Directions
Everything in the data that follows should be given again verbatim, except the images.

= Beginning of Section =

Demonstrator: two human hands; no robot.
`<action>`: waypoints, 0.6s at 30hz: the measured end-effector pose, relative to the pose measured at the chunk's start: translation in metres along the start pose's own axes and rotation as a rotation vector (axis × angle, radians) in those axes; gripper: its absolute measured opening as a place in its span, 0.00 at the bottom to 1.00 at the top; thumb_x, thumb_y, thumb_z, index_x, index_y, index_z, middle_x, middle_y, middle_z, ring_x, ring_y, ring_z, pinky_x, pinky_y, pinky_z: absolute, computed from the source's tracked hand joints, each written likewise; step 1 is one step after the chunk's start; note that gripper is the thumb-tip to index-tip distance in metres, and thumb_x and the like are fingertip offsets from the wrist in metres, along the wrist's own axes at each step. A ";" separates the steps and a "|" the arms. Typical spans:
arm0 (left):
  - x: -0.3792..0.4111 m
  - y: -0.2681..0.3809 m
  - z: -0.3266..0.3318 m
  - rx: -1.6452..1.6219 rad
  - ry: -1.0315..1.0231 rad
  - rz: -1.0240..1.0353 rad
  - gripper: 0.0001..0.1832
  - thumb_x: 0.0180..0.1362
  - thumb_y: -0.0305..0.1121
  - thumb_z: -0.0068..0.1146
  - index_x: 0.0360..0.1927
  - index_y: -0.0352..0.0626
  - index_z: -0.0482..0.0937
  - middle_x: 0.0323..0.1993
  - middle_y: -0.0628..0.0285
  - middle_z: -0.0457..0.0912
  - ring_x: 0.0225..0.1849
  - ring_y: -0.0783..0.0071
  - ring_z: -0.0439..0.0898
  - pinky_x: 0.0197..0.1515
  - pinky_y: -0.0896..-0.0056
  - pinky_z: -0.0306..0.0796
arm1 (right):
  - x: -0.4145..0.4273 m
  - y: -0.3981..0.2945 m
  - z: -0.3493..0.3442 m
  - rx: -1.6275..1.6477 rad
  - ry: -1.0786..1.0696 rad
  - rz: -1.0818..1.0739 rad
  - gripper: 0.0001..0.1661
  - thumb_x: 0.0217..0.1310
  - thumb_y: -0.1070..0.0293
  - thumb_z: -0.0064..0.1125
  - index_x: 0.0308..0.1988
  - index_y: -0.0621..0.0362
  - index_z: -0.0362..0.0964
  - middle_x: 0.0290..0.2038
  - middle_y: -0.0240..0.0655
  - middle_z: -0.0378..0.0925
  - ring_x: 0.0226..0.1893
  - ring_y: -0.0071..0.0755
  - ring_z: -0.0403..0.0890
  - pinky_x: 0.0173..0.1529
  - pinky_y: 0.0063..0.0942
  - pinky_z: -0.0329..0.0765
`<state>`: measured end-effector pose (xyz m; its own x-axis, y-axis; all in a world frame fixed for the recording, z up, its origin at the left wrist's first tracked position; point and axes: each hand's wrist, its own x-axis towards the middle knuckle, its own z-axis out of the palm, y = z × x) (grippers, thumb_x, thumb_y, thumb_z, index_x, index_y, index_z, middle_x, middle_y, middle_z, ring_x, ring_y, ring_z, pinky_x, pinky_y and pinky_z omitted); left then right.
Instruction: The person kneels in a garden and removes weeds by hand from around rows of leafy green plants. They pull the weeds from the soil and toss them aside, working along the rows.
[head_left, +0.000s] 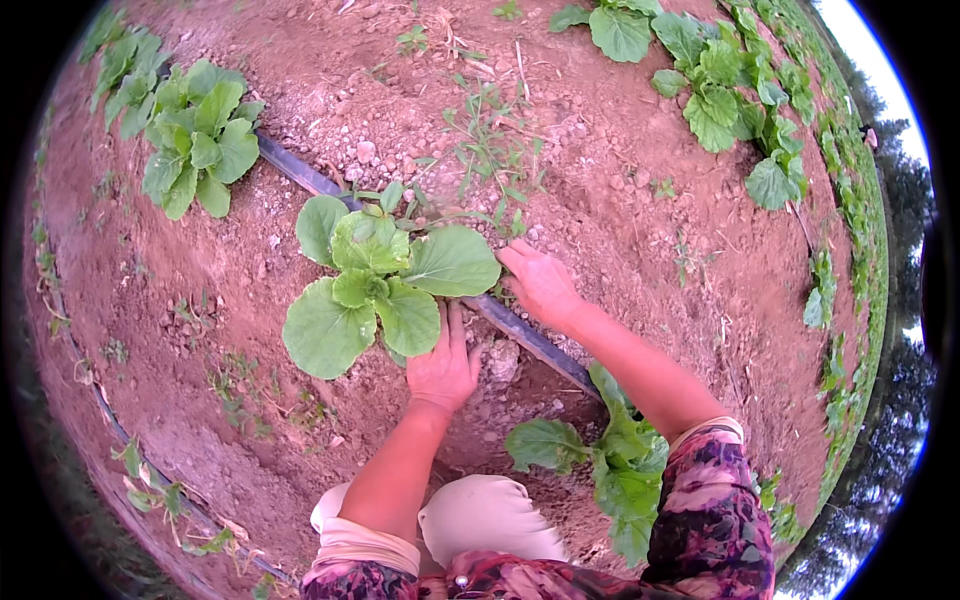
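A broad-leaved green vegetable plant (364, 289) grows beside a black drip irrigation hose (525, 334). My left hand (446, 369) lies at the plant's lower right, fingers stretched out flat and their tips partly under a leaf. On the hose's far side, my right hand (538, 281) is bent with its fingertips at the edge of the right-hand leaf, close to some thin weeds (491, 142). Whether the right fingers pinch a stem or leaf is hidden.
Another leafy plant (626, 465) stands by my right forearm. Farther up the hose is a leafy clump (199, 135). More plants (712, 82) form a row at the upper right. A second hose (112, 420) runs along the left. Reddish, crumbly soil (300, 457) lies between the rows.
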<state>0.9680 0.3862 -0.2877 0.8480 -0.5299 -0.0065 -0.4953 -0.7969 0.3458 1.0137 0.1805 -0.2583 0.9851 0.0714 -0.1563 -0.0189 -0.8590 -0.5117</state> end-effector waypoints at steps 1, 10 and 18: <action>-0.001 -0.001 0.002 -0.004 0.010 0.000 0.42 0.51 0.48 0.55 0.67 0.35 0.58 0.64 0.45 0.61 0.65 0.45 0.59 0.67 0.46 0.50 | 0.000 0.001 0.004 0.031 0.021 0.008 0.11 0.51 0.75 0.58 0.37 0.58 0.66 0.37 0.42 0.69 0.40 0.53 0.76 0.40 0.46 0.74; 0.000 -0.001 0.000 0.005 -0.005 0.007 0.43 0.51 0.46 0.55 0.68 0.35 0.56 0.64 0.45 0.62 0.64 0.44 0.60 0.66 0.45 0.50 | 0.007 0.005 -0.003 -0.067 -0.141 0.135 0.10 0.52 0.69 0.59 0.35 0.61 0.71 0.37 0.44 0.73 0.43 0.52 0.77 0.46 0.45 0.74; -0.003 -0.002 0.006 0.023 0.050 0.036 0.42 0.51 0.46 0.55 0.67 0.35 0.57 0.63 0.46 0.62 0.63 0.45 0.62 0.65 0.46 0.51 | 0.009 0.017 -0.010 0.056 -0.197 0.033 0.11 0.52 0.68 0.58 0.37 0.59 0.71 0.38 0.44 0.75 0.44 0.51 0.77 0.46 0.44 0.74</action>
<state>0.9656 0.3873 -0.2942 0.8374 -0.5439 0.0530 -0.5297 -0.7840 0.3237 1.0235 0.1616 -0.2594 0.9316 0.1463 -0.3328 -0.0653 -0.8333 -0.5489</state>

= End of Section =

Answer box
Demonstrator: two human hands; no robot.
`<action>`: waypoints, 0.6s at 30hz: the measured end-effector pose, relative to the pose measured at the chunk's start: translation in metres along the start pose's own axes and rotation as a rotation vector (axis × angle, radians) in those axes; gripper: its absolute measured opening as a place in its span, 0.00 at the bottom to 1.00 at the top; thumb_x, thumb_y, thumb_z, index_x, index_y, index_z, middle_x, middle_y, middle_z, ring_x, ring_y, ring_z, pinky_x, pinky_y, pinky_z: absolute, computed from the source's tracked hand joints, each written likewise; step 1 is one step after the chunk's start; note that gripper is the thumb-tip to index-tip distance in metres, and thumb_x and the like are fingertip offsets from the wrist in metres, along the wrist's own axes at each step. A ";" separates the steps and a "|" the arms. Typical spans:
arm0 (left):
  - x: -0.3792..0.4111 m
  - y: -0.2681..0.3809 m
  - z: -0.3266..0.3318 m
  - rx: -1.6452..1.6219 rad
  - ry: -1.0315..1.0231 rad
  - rz: -1.0240..1.0353 rad
  - gripper: 0.0001..0.1832
  - thumb_x: 0.0180..0.1362
  - thumb_y: -0.0305..0.1121
  - thumb_z: -0.0068..0.1146
  - index_x: 0.0360..0.1927
  - index_y: -0.0352..0.0626
  - index_z: -0.0482..0.0937
  - middle_x: 0.0323..0.1993
  - middle_y: -0.0628..0.0285
  - middle_z: -0.0457..0.0912
  - ring_x: 0.0225..0.1849
  - ring_y: -0.0783..0.0071
  - ring_z: -0.0439..0.0898
  - pinky_x: 0.0197..0.1515
  - pinky_y: -0.0896..-0.0056
  - pinky_z: -0.0306..0.0796
arm1 (right):
  - x: -0.4145..0.4273 m
  - y: -0.3981..0.2945 m
  - z: -0.3493..0.3442 m
  - rx: -1.6275..1.6477 rad
  - ry: -1.0786..1.0696 rad
  - rz: -1.0818..1.0739 rad
  - gripper: 0.0001..0.1661
  - thumb_x: 0.0217..0.1310
  - thumb_y: -0.1070..0.0293
  - thumb_z: -0.0064..0.1125
  - index_x: 0.0308..0.1988
  - index_y: -0.0621..0.0362
  - index_z: -0.0362..0.0964
  - middle_x: 0.0290..0.2038
  - middle_y: -0.0240..0.0655
  - middle_z: -0.0378..0.0925
  - ring_x: 0.0226..0.1893
  - ring_y: -0.0071..0.0755
  - ring_z: -0.0403..0.0890
  - pinky_x: 0.0173..0.1529
  - pinky_y: 0.0063..0.0942
  - pinky_z: -0.0329..0.0765
`<state>`: measured end-effector pose (xyz m; its own x-axis, y-axis; all in a world frame fixed for the recording, z up, its origin at the left wrist's first tracked position; point and axes: each hand's wrist, its own x-axis towards the middle knuckle, its own z-axis out of the palm, y = z × x) (grippers, thumb_x, thumb_y, thumb_z, index_x, index_y, index_z, middle_x, middle_y, middle_z, ring_x, ring_y, ring_z, pinky_x, pinky_y and pinky_z omitted); left then right.
Instruction: The person kneels in a garden and removes weeds by hand from around rows of leafy green plants. They pull the weeds from the soil and toss them aside, working along the rows.
[head_left, +0.000s] 
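A broad-leaved green vegetable plant (364, 289) grows beside a black drip irrigation hose (525, 334). My left hand (446, 369) lies at the plant's lower right, fingers stretched out flat and their tips partly under a leaf. On the hose's far side, my right hand (538, 281) is bent with its fingertips at the edge of the right-hand leaf, close to some thin weeds (491, 142). Whether the right fingers pinch a stem or leaf is hidden.
Another leafy plant (626, 465) stands by my right forearm. Farther up the hose is a leafy clump (199, 135). More plants (712, 82) form a row at the upper right. A second hose (112, 420) runs along the left. Reddish, crumbly soil (300, 457) lies between the rows.
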<state>0.9680 0.3862 -0.2877 0.8480 -0.5299 -0.0065 -0.4953 -0.7969 0.3458 1.0137 0.1805 -0.2583 0.9851 0.0714 -0.1563 -0.0189 -0.8590 -0.5117</state> end-effector waypoints at steps 1, 10 and 18: <action>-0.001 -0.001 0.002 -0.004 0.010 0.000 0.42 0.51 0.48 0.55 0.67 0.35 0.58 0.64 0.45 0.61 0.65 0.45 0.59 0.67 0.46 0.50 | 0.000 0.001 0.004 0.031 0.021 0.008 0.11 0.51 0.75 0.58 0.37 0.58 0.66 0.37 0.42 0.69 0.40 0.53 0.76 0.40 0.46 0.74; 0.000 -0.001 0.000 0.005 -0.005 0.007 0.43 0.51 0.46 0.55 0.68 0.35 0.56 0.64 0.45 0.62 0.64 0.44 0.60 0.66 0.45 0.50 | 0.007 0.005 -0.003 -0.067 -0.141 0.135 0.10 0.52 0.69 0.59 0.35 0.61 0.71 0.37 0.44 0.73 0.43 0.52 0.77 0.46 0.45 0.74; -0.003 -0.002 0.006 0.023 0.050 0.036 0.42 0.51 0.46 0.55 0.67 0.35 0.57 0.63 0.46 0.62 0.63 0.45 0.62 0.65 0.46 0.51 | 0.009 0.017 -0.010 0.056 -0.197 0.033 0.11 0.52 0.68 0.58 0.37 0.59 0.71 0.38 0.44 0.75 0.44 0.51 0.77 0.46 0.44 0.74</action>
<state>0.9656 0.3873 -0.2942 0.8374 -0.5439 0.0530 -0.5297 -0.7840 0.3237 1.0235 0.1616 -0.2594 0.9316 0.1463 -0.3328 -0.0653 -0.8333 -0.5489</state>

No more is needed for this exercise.